Top Abstract 1. Introduction 2. Methods 3. Results 4. Discussion References

 
2.1. Experimental animals
Male Sprague–Dawley rats (ALAB, Sollentuna, Sweden) weighing 150–200 g were used. All animals were maintained on standard rat pellets and tap water ad libitum and housed in groups of 5, at 26°C, with 60% humidity and 05:00–19:00 h light regime. After coronary ligation or sham operation, the rats were housed individually. The study was approved by the Committee of Ethics for Animal Experiments at the Lund University Hospital and conforms to the Guide for Care and Use of Laboratory Animals published by the US National Institute of Health (NIH Publication No. 85-23, revised 1985).

2.2. Induction of congestive heart failure
During methohexital sodium (Brietal^®, 60 mg kg^–1; Eli Lilly, Indianapolis, USA) anaesthesia, the rats were intubated and artificially oxygenated with a respirator. A left thoracotomy was performed, exposing the left ventricular wall. The left coronary artery was ligated by positioning a suture between the pulmonary artery out-flow tract and the left atrium. The lungs were thereafter hyperinflated using positive end-expiratory pressure and the thorax immediately closed. The rats were thereafter allowed to recover for 10–12 weeks before experiments. In parallel, rats were sham-operated: i.e. they were subjected to the same surgical procedure, but without coronary artery ligation. These sham-operated rats served as controls.

2.3. In vitro preparation
The animals were killed under carbon dioxide anaesthesia. The intestinal tract was removed and kept in a cold physiological salt solution containing (in mM): NaCl, 119; NaHCO₃, 15; KCl, 4.6; MgCl₂, 1.2; NaH₂PO₄, 1.2; CaCl₂, 1.5; and glucose, 5.5. The solution was continuously gassed with carbogen (5% CO₂ in O₂) to maintain a pH near 7.4. Ring segments from the second- and third-order branch of the superior mesenteric artery were carefully dissected. The dissected vessels were threaded onto two 40-µm-diameter stainless steel wires and mounted in a Mulvany–Halpern myograph (model 600M, JP Trading, Aarhus, Denmark), allowing direct determination of the vessel-wall force, while the internal circumference was controlled [22]. After the temperature had reached 37°C, arteries were normalised to their optimal lumen diameter for active tension development.

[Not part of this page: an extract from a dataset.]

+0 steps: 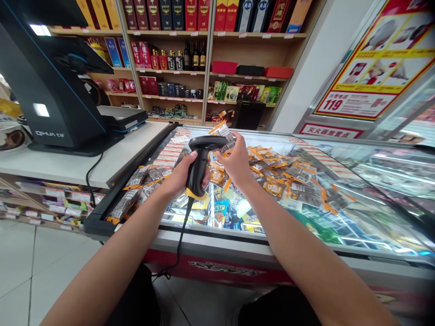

The normalised effective lumen diameter is an estimate of 90% of the diameter the vessel would have, if relaxed and exposed to a transmural pressure of 100 mmHg [22].

The contractile capacity of the vessels was examined by repetitive exposure to a potassium-rich (123 mM) buffer solution prepared by exchanging all NaCl in the buffer-solution for KCl in equimolar amounts. After each K⁺-induced contraction, the vessels were allowed to stabilise at resting tension by means of repeated washing with the standard solution. Vessels were included in the study if the contractions were reproducible and did exceed 100 mmHg.

2.4. Endothelial denudation
Endothelial denudation was performed by placing a thin syringe needle (0.2 mm o.d.) into the lumen of the mounted vessel and thereafter blowing an air stream through the vessel using a syringe attached to the needle. The denudation was confirmed by lack of dilatory response of acetylcholine (10 nM–0.1 mM) in noradrenaline-precontracted vessels. No differences in K⁺- or noradrenaline-induced contractions were observed between endothelium-intact and -denuded arteries.

2.5. Application of drugs
The inhibitory agents were added 15 min before the contractile drug was given. The effect of ET-1 was examined by stepwise application of increasing concentrations of the peptide (1 pM–0.3 µM). S6c was added either stepwise, or by single high-dose application, to both normalised and precontracted vessels. Precontraction was induced using U46619, a stable thromboxane A2 analogue, which induces a stable (1-h) contraction. All results are given as contractile responses in % compared to potassium-induced contraction, and pEC₅₀ (negative logarithm of agonist concentration eliciting 50% of E_max). The potency of FR139317 was calculated and expressed as pK_B using the following equation: pK_B=–log{[B]/(r–1)}, where [B] denotes the concentration of the antagonist and r denotes the ratio between the EC₅₀ values for the antagonist and for the control.

2.6. Drugs
Endothelin-1 and sarafotoxin 6c (S6c) were obtained from Auspep, Parkville, Australia. IRL 2500 [N-(3,5-dimethylbenzoyl)-N-methyl-(D)-(4-phenylphenyl)-alanyl-L-tryptophan], a selective ET_B antagonist, was purchased from Neosystem Laboratoire, France. The peptides were dissolved in saline containing 0.1% bovine serum albumin (BSA) to avoid adhesion to glass material. All dilutions of the peptides were prepared with saline. U46619 [GenBank] (9,11-dideoxy-11,9-epoxymethano-prostaglandin F₂) was supplied by ICN Biochemicals, Ohio, USA, and noradrenaline hydrochloride by ICI, UK.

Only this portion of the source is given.